Treatment of cataracts
Preoperative examination
In cases of congenital binocular and progressive cataracts, if opacity closes the optic axis, early surgical intervention is clearly shown. With partial cataracts, it is difficult to determine whether clouding the lens can cause amblyopia. In such cases, the morphology of cataracts helps: nuclear cataracts often provoke the development of amblyopia, rather than lamellar. Nevertheless, in order to clarify the expediency of surgical intervention in a patient with lamellar cataract, a survey is necessary in dynamics.
To clarify the possibility of a negative effect of the combined pathology on the functional effect of surgery, it is important to evaluate the state and other structures of the eyeball.
Monocular congenital cataracts
The issue of mandatory surgical removal of congenital monocular cataracts remains relevant. Despite the fact that some children, operated in the first months of life, can achieve excellent visual acuity, in most patients with monocular congenital cataracts visual acuity remains low. Parents should be warned about the difficulty of achieving a high and stable functional effect.
General examination
A general examination of a patient with congenital or developing cataract should be agreed with the pediatrician. In some cases, the morphology of lens opacity (for example, in the case of PGPS) indicates that there is no need for a general examination.
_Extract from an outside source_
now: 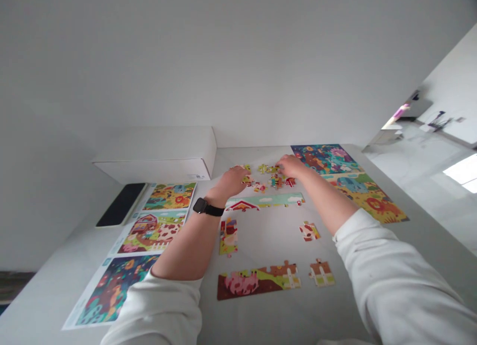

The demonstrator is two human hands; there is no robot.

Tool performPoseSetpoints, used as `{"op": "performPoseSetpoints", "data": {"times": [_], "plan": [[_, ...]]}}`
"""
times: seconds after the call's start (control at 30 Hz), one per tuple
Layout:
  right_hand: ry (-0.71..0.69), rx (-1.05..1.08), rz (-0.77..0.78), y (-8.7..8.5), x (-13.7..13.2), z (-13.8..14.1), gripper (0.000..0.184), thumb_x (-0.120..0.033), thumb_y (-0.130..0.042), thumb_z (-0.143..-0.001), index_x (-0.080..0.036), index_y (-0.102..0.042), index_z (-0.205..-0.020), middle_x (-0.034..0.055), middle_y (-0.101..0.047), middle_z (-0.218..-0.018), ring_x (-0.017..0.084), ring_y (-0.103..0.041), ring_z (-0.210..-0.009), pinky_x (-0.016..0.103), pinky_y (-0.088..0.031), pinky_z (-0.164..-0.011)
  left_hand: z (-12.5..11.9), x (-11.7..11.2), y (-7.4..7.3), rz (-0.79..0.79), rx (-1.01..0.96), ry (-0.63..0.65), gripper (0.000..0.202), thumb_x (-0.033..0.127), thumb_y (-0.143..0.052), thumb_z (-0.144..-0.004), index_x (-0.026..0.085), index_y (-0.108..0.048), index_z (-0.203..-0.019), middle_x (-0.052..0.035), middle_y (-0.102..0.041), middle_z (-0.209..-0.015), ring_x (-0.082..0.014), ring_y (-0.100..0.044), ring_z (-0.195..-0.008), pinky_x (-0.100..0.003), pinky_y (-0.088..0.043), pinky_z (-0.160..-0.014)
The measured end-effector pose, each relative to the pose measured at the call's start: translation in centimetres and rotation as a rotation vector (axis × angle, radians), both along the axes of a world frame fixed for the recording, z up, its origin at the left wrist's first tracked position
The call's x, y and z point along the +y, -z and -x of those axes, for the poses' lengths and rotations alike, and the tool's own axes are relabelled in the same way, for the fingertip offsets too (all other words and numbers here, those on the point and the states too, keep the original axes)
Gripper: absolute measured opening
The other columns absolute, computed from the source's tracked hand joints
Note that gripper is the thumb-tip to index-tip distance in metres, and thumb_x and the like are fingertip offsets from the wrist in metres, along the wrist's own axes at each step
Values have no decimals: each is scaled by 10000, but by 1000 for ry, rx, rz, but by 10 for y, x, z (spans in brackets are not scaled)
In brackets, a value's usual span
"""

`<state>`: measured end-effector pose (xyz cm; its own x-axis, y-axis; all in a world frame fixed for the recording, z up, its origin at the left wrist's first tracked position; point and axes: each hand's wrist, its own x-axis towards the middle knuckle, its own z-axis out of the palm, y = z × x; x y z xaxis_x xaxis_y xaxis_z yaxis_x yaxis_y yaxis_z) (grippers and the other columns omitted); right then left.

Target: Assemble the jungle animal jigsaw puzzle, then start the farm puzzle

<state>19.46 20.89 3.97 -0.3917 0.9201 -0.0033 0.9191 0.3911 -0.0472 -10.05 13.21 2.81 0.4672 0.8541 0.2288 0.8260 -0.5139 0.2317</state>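
My left hand (234, 180) rests palm-down over loose puzzle pieces (261, 187) near the wall, its fingers loosely apart and partly covering some of them. My right hand (290, 165) reaches the right side of the same pile, fingers spread and bent down, touching or just beside a yellow-green piece (265, 168). A red piece (289, 182) lies under its wrist. Closer to me is a partly assembled frame: a sky-and-barn-roof strip (274, 200), a left section (228, 237), a pig strip (257, 279), a cow piece (309, 231) and a fence piece (322, 273).
On the left lie a printed sheet with three pictures (152, 232) and a black phone (121, 204). A long white box (160, 156) stands against the wall. To the right are a dark forest picture (326, 158) and a lion picture (372, 198), partly behind my forearm.
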Motion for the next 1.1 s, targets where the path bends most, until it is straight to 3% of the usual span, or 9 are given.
{"op": "performPoseSetpoints", "data": {"times": [0.17,0.37,0.53,0.77,0.87,0.93,1.1], "plan": [[46,42,83,-7,11,-1,349,-192,-886,-765,-208,-810,-1105,161,-759,-1203,307,-705,-1077,364,-521,-925,-5,-9,-32,-59,-125,34,386,206,-643,-920,192,-708,-1299,-121,-721,-1328,-279,-664,-1266,-420,-521,-1124],[107,456,49,-14,-11,-18,112,-193,-773,-842,-192,-752,-952,47,-772,-877,181,-675,-792,276,-488,-742,-15,-30,-68,-140,-243,38,366,200,-634,-937,195,-700,-1297,-114,-729,-1312,-278,-677,-1224,-444,-519,-1113],[115,895,99,-32,-57,-28,224,-289,-789,-838,-204,-763,-1044,21,-756,-815,177,-671,-734,285,-513,-711,-23,-66,-86,-148,-322,47,358,225,-637,-955,197,-696,-1308,-108,-744,-1312,-266,-692,-1208,-425,-524,-1104],[31,1174,217,-48,-154,-20,372,-483,-862,-766,-210,-756,-995,33,-764,-851,181,-672,-733,308,-513,-702,-35,-142,-104,-50,-483,3,334,268,-666,-954,224,-693,-1284,-71,-789,-1205,-218,-739,-1116,-353,-557,-1014],[-9,1208,273,-46,-193,-15,389,-518,-839,-794,-214,-749,-1020,49,-772,-884,191,-690,-762,328,-525,-729,-43,-171,-101,35,-568,-17,306,313,-658,-965,218,-693,-1254,-64,-805,-1106,-198,-757,-1019,-322,-577,-925],[-26,1189,275,-41,-212,-14,384,-519,-827,-804,-213,-749,-1023,42,-764,-874,187,-685,-763,338,-531,-756,-49,-186,-92,95,-610,-27,302,328,-655,-962,208,-693,-1237,-62,-806,-1061,-185,-760,-959,-309,-585,-882],[23,1179,243,-20,-238,-27,396,-504,-787,-826,-220,-722,-1094,26,-743,-872,193,-695,-800,330,-549,-771,-66,-213,-48,195,-640,-64,310,365,-664,-945,228,-695,-1221,-43,-800,-1008,-174,-752,-883,-324,-605,-860]]}}
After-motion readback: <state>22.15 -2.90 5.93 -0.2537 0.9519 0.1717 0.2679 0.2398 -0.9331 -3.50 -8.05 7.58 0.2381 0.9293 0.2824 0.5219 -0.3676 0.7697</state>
In other cases, a detailed examination is performed to exclude metabolic or infectious causes of the disease.
Operation of cataract in children
For newborn children, the most appropriate method of removing monocular or binocular congenital cataracts is the technique of lenvitretomy performed on the closed eye. This procedure provides a free optical center and the availability of retinoscopy in the postoperative period. The technique is not associated with a significant risk of detachment of the retina, although there remains the need for prolonged follow-up of the patient in the postoperative period.
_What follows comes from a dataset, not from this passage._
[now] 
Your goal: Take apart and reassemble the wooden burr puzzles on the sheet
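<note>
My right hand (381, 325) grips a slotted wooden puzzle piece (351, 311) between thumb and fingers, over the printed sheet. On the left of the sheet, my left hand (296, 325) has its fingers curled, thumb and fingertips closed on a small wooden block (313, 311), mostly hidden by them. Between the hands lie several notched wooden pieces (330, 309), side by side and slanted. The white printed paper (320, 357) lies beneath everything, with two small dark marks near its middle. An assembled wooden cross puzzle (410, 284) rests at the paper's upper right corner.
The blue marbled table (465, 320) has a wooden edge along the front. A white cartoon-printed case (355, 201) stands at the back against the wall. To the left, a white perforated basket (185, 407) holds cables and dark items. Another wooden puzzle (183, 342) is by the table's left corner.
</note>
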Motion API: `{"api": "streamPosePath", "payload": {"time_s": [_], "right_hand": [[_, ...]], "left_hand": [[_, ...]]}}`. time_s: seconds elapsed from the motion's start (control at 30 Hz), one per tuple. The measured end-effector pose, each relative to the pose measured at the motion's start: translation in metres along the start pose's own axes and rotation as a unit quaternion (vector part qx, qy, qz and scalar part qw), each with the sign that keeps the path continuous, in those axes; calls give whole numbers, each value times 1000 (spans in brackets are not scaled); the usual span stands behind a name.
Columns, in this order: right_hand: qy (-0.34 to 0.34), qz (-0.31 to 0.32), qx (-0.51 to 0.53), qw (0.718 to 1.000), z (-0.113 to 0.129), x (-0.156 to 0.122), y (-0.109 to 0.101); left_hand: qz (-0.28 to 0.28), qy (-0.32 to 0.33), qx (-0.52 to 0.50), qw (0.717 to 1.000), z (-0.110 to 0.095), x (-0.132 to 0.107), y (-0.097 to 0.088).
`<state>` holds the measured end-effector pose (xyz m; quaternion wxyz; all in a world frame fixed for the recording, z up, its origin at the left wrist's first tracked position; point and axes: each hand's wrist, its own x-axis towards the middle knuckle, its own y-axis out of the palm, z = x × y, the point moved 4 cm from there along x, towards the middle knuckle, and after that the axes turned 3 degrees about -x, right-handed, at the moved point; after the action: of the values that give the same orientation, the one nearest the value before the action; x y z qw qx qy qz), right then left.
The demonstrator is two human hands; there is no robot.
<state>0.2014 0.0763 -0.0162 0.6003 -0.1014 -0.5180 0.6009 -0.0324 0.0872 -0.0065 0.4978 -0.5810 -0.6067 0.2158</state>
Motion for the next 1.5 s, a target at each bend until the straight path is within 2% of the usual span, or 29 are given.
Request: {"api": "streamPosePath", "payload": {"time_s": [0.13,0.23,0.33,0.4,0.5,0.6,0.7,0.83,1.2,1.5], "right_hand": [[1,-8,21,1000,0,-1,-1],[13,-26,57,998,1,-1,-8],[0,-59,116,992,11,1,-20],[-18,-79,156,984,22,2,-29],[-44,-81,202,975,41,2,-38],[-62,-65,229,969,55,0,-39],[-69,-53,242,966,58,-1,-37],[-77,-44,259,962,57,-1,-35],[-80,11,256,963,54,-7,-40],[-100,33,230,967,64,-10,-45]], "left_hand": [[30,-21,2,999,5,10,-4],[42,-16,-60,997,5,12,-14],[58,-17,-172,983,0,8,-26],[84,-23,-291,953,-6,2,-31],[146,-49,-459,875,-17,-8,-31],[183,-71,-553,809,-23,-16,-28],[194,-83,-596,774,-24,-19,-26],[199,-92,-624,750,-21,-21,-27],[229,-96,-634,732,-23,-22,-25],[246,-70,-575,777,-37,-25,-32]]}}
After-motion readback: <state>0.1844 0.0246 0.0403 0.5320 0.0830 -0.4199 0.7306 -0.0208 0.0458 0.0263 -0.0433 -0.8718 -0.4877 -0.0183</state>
In children older than 2 years old, with the possibility of intraocular lens implantation, the standard technique of lens aspiration is preferable.
In the early postoperative period, in a large number of these patients, due to clouding of the posterior capsule, it becomes necessary to carry out the YAG laser capsulotomy.
The technique of phacoemulsification is rarely used in patients of child age.